Certifications are not the sexiest feature of compliance programs. However, they can and should play an important role in every program. This post will briefly review some of the key aspects of compliance certifications, including the related topic of honesty pledges.
At the outset, note that our subject is certifications executed by employees and other applicable individuals. The other major type of compliance certification – in which a third-party expert certifies a company’s program’s efficacy – is beyond our scope.
Why certify? The main purposes of a certification are, of course, preventing and detecting wrongdoing. Among other things, certifications can be an invaluable way of focusing the minds of employees on the need to avoid involvement of misconduct personally and be alert to the risks of wrongdoing by others.
The efficacy of certifications presumably comes – at least in part – from their formality. In this connection, certifications will sometimes surface conflicts of interest (COIs) that have not otherwise arisen through other compliance and ethics processes.
Perhaps the best-known case involving employee certifications was the 2012 decision of the Department of Justice declining to prosecute Morgan Stanley for FCPA violations. The declination was due, in part, to the fact that the culpable employee involved had executed numerous certifications falsely representing to the firm that he had agreed to comply with the firm’s code of conduct, which included an FCPA policy.

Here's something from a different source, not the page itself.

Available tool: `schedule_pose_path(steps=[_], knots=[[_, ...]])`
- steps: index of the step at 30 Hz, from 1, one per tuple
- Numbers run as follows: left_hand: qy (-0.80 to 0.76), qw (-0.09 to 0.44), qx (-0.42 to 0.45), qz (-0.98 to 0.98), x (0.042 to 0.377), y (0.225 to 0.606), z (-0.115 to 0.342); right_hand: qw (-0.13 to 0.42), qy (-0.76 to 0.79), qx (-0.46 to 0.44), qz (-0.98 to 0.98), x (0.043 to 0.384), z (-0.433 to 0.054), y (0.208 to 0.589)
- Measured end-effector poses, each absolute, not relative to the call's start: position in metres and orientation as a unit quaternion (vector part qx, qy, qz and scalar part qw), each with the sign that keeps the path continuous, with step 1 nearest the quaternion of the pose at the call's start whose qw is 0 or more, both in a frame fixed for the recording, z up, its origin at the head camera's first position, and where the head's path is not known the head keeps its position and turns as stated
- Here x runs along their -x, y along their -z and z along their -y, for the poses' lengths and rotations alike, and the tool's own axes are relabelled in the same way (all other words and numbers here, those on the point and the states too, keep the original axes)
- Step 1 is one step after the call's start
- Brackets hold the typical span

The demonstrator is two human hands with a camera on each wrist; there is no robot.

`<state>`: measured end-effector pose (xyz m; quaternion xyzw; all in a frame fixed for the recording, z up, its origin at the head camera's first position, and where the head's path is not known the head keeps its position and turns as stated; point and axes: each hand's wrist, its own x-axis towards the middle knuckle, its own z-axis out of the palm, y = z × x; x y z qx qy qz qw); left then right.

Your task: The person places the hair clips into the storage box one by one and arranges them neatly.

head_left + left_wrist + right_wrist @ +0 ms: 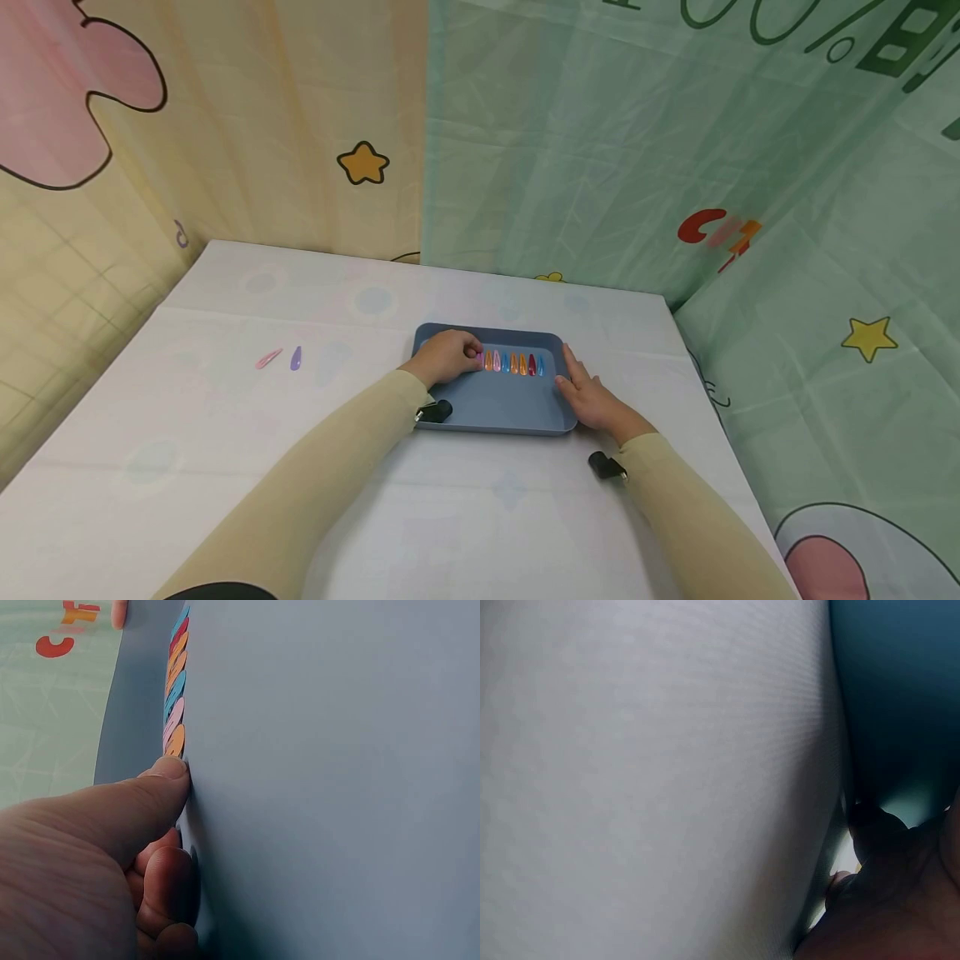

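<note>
A blue-grey tray (495, 408) lies on the table, with a row of several colourful snap hair clips (513, 363) standing side by side in its upper half. At the left end of that row my left hand (442, 357) pinches a pinkish-purple hair clip (480, 358) between thumb and fingers. From the left wrist view, the thumb (169, 769) hides this clip and sits right beside an orange one (175, 739). My right hand (592, 400) rests along the tray's right rim, fingers fairly straight, thumb over the edge. The right wrist view shows it dark and partly cut off.
Left of the tray, a pink hair clip (268, 358) and a purple hair clip (296, 358) lie on the white-covered table (225, 467). Printed curtains (570, 167) hang behind the table and along its sides. A small black wrist camera sits at each sleeve.
</note>
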<state>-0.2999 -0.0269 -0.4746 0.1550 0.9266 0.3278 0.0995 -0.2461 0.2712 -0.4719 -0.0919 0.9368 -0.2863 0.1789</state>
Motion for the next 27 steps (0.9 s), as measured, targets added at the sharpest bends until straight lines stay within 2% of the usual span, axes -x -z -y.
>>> schedule_pose_path(steps=[27], knots=[[-0.335,0.099,-0.151,-0.925,0.3009,0.4779,0.0262,0.177,0.29,0.088,-0.936,0.2453,-0.271,0.4712]])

Moreover, Justice’s recently revised Evaluation of Corporate Compliance Programs provides, in relevant part: “Prosecutors should assess the steps taken by the company to ensure that policies and procedures have been integrated into the organization, including through periodic training and certification for all directors, officers, relevant employees, and, where appropriate, agents and business partners” (emphasis added).
Finally, under the Sarbanes-Oxley Act, key company personnel must execute certifications with certain compliance components. However, those certifications are handled differently than are the more general ones referred to above.
Who. Generally, all employees at an organization are required to execute compliance certifications. But under some circumstances, it may be acceptable to exclude low-risk employees. However, presumably, all managers and control personnel should be included in all cases. If a company does not require certifications for all employees, it should explain its decision in a risk assessment or program governance document.
When. Certifications are typically an annual event. However, some companies require them only once every two years. Depending on various risk and mitigation factors, this may be appropriate – assuming the company communicates that employees must disclose on a timely basis any meaningful changes since the most recent prior certification.
What. The certifications that I see typically attest to the employee’s promise to follow the code of conduct and applicable rules and laws. They also have representation that she has already reported to an appropriate company resource any violation unless the employee knows the matter has already been reported. Frequently the certification includes an acknowledgment and agreement to abide by the company’s anti-retaliation policy too.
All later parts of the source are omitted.